Anglican bishops have also called for a "cease-fire" in the legal disputes over property between dissident breakaway parishes and the Episcopal Church. Jefferts Schori said the lawsuits will continue.


Scholars Say Young Catholics Key to Church's Future

BY KATHERINE BOYLE                                                                       ©2007 Religion News Service

The authors of a new book say the future of the church depends on young Catholics who share the principal tenets of the faith but are likely to disagree with the church on social issues.

"If the older generation of Catholics assumes a young person's world is like their own, they are mistaken," said Jim Davidson, a sociology professor at Purdue University and co-author of "American Catholics Today." If the church does not begin to engage young people in a conversation, he added, it could lose members of that generation.

Davidson and Dean Hoge, another co-author and sociology professor at Catholic University, spoke at a Georgetown University forum sponsored by the school's Woodstock Theological Center on February 6. For their study, the authors identified four generations of Catholics: pre-Vatican II -- those born before 1940; Vatican II, post-Vatican II, and millennial Catholics, whom they defined as those born between 1979 and 1987.

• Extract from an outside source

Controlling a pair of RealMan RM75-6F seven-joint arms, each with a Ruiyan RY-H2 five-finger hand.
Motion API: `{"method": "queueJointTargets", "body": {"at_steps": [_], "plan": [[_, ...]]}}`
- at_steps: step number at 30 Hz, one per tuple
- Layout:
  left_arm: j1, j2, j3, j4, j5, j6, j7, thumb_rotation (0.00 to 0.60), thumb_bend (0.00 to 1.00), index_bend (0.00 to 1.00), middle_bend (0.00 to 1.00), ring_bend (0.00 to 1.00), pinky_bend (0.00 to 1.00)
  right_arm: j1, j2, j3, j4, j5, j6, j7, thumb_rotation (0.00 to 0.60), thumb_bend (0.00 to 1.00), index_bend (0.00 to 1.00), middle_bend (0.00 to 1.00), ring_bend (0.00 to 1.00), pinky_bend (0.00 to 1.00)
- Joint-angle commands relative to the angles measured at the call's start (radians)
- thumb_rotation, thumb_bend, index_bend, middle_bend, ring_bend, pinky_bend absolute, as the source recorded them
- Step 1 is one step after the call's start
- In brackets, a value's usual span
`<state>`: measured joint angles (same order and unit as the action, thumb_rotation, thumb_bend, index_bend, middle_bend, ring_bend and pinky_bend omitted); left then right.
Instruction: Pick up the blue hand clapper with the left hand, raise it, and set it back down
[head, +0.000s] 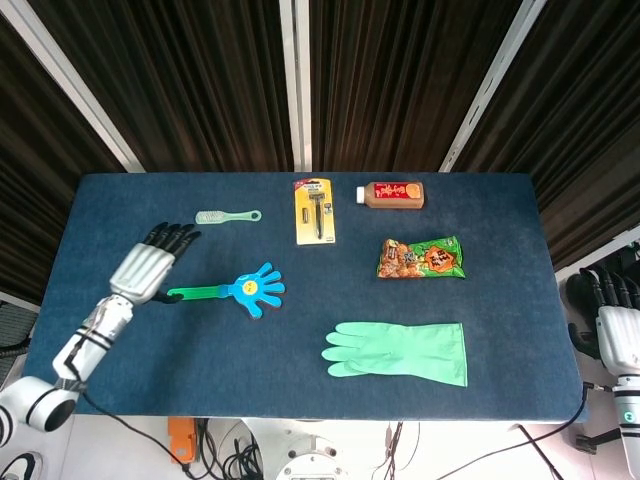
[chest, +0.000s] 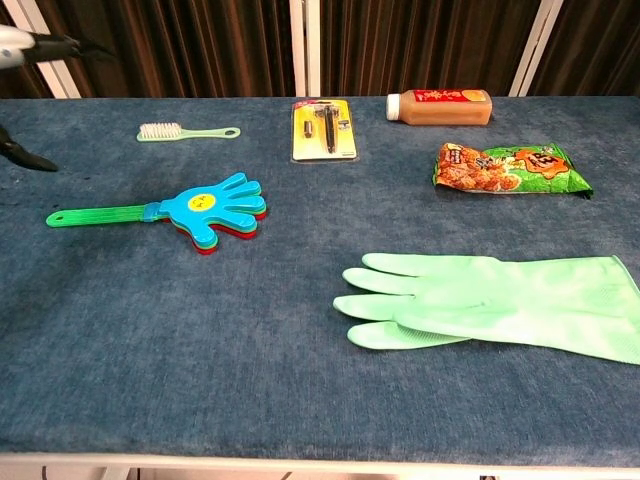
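- The blue hand clapper (head: 243, 291) lies flat on the table (head: 300, 380), at about nine o'clock from the table's middle, its green handle pointing toward nine o'clock and its blue palm toward three.
- The left hand (head: 147, 270) holds nothing: its fingers are spread and straight. It sits at about ten o'clock from the handle's tip, near it; whether the thumb touches the tip I cannot tell.
- In the chest view only dark fingertips of that hand show at the left edge, apart from the clapper (chest: 205, 211).
- The right hand (head: 618, 318) waits off the table's edge at about four o'clock, only partly visible; whether it is spread or closed I cannot tell.
- Judging from how things lie, the clapper rests on the cloth with no grip on it, so the set-down looks finished and nothing but backing the arm away seems left.
- The green glove (head: 400, 352), at five o'clock, lies well apart from the clapper.
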<state>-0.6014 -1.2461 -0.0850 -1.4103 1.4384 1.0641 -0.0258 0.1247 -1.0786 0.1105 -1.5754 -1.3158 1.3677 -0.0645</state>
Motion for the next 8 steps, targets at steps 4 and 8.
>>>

All four generations had some common ground. Majorities in each group believe in the real presence of Jesus Christ in the Eucharist, think the laity should be more involved in the church, and condemn the recent clergy sexual abuse scandals.

But millennial Catholics were the least likely to agree with the church on issues such as gay marriage, premarital sex, the need for a celibate and male priesthood, and the teaching authority of the church.

These differences diminish millennials' sense of Catholic identity, Hoge said.

He attributed many of these differences to the world in which young Catholics have grown up, noting that they have achieved a higher level of education than any previous generation, tend to live in the suburbs rather than in "Catholic enclaves" and are marrying non-Catholics at a rate of 45 percent to 50 percent. Young adult Catholics consider the church's sacraments, charity to the poor, devotion to Mary and the beliefs stated in the Nicene Creed to be the most central elements of Catholicism.

However, a majority do not accept that the church's stances on the death penalty, abortion, personal confession, or the celibacy of male priests are central to the faith.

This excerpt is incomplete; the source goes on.